The problem:
What lines below hold the string "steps"? Copy them all.

Dataset extract:
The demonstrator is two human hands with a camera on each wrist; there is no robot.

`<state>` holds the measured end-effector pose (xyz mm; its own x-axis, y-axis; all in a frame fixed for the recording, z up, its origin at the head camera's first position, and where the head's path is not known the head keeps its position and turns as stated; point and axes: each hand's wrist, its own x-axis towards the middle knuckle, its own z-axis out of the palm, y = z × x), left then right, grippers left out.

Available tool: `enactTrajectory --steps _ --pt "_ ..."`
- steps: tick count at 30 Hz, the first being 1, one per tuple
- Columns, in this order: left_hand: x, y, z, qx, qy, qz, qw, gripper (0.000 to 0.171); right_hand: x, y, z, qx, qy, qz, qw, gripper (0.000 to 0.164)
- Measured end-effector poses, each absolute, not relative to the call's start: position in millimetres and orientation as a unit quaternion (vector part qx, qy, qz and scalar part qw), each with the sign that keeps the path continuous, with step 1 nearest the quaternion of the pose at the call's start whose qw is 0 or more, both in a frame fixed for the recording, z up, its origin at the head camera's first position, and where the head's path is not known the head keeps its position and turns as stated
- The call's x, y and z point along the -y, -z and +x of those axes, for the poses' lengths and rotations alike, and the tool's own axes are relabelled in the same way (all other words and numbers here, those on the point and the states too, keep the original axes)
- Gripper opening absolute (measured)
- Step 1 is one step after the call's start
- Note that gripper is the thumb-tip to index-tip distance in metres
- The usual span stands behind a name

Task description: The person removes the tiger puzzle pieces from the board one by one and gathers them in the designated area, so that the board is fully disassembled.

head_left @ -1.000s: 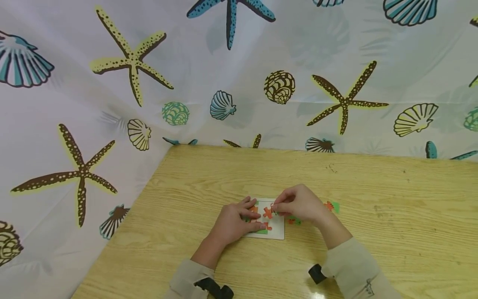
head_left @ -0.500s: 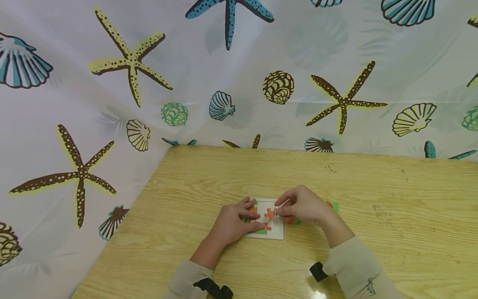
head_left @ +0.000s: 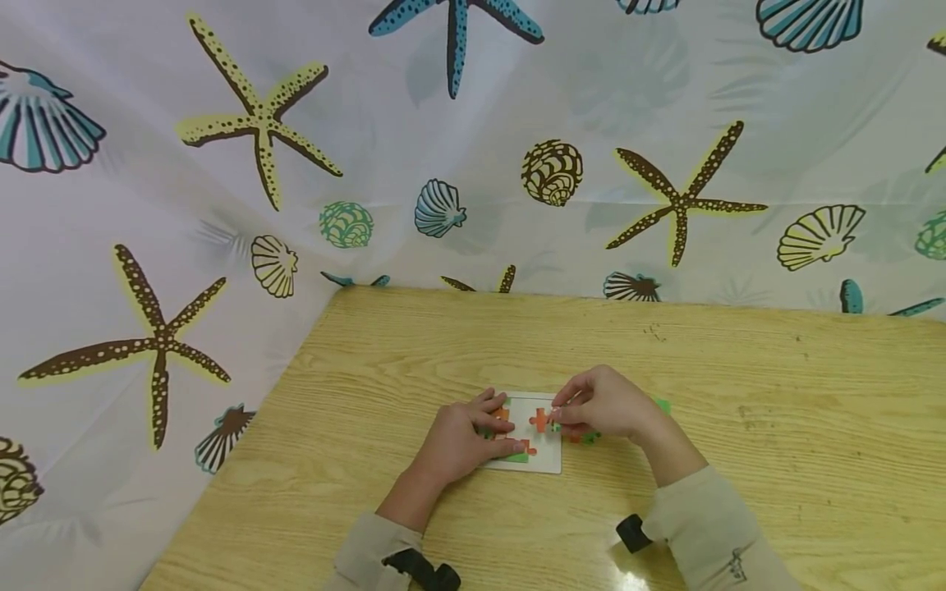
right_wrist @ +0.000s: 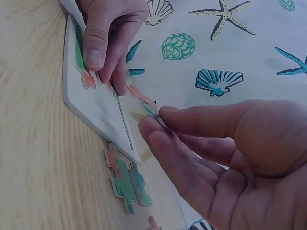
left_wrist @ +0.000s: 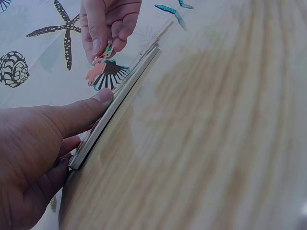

Task solution:
Available tool: `enactTrajectory --steps _ --pt "_ ..."`
- steps: tick count at 30 Hz, the first being 1, one per tuple

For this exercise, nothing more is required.